ウォールストリート・ジャーナル(WSJ)紙は、ニック・ティミラオス記者による「Fed、年内のバランスシート縮小を予想(Fed Officials Expect to Whittle Down Portfolio Later This Year: Minutes)」と題した記事を配信した。3月FOMCでは、2008年11月~2010年6月、2010年11月~2011年6月、2012年9月~2013年12月と3回に及ぶ量的緩和(QE)を経て4.5兆ドルへ膨らんだバランスシートを年内に縮小することで一致したという。ただしどのように再投資を終了させるのか、段階的に止めるのか詳細については議論の余地を残したと伝えている。
バークレイズは、FOMC議事録を受けて、バランスシートを縮小させる時期を2017年12月、利上げは6月と9月の2回を予想した。
――今回のFOMC議事録では、年内のバランスシート縮小の布石が打たれました。イエレンFRB議長が記者会見で言及を避けたにも関わらず、かなり詳細にわたって議論されていた様子が見受けられます。

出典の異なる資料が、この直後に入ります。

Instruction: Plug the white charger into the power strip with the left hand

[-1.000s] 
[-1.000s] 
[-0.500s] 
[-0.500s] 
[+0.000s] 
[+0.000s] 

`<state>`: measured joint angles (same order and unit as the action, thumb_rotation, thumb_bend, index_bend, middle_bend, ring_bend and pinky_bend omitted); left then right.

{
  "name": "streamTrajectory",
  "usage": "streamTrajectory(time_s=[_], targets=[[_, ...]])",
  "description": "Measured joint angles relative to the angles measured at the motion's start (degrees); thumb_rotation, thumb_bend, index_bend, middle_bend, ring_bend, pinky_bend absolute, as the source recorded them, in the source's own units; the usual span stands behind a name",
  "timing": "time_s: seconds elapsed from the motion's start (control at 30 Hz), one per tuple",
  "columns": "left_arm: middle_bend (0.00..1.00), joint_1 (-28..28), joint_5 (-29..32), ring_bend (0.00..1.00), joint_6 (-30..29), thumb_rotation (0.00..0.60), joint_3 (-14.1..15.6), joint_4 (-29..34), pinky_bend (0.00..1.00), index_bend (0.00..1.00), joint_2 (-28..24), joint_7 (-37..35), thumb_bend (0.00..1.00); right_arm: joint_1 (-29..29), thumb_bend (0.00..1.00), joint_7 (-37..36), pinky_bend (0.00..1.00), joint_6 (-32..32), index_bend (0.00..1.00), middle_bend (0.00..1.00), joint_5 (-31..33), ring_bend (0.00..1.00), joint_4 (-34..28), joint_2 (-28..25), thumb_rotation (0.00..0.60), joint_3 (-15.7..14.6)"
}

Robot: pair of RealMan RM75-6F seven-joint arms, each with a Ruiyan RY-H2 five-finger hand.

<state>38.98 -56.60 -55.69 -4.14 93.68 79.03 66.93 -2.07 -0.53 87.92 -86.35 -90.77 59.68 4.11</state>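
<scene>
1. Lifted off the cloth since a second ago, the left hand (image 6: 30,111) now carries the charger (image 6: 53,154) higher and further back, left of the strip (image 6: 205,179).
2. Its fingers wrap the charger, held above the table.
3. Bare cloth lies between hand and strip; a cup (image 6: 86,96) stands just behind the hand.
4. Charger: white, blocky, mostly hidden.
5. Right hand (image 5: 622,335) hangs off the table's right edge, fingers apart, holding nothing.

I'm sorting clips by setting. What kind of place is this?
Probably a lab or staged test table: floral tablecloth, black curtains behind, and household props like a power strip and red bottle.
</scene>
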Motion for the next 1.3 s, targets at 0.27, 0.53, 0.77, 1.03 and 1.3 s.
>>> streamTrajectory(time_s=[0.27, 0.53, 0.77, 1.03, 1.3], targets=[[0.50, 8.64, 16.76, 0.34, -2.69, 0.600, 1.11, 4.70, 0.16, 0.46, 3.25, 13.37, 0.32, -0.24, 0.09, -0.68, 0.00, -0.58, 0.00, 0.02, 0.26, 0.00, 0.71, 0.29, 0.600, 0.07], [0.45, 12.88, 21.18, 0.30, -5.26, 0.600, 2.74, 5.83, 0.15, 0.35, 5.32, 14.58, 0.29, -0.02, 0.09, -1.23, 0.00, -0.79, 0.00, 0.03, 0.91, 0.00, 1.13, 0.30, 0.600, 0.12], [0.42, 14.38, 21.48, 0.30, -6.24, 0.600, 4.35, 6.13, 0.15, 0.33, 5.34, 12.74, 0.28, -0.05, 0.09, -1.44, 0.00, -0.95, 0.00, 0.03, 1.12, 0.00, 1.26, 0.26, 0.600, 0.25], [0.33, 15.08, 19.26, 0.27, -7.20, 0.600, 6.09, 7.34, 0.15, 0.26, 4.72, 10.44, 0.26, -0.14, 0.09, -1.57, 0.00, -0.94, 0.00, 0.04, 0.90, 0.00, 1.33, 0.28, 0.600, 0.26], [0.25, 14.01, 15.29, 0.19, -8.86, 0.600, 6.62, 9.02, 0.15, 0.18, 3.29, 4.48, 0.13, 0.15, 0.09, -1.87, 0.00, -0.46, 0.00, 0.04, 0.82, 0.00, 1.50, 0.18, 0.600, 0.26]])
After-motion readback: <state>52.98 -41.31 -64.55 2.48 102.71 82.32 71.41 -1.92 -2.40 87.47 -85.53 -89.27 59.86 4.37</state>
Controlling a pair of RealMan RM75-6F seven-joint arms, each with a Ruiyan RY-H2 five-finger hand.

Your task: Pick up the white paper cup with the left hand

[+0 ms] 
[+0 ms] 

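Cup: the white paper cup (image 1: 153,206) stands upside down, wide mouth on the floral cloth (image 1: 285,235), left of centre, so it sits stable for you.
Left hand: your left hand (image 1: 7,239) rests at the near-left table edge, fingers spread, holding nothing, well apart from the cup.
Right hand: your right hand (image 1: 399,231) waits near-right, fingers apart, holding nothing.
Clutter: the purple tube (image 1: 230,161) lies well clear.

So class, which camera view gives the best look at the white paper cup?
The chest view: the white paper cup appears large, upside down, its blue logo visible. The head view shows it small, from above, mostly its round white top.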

同時に、米株高など金融市場が緩和寄りであるとの言及も目立ちました。オバマ前米大統領時代、イエレンFRB議長は2015~2016年にわたって議会証言の機会などを捉え、「米株は割高」と宣言していたものです。しかし、トランプ政権発足後はFOMCのメンバー内でからも控え気味。再投資政策の変更表明は、堅調な経済動向に支えられただけでなく、バブルの芽を摘む意図があったと考えられます。
イエレンFRB議長をはじめ、FOMC参加者がトランプ政権に遠慮する理由はただ一つ。タルーロFRB理事の退任で3人となったFRB理事の空席、並びに2018年1月末や2018年6月に任期切れを迎えるイエレンFRB議長とフィッシャーFRB副議長の後任人事を意識しているのでしょう。両者が再指名されない場合のリスクに備え、政権を刺激しないよう石橋を叩きながら政策運営していくに違いありません。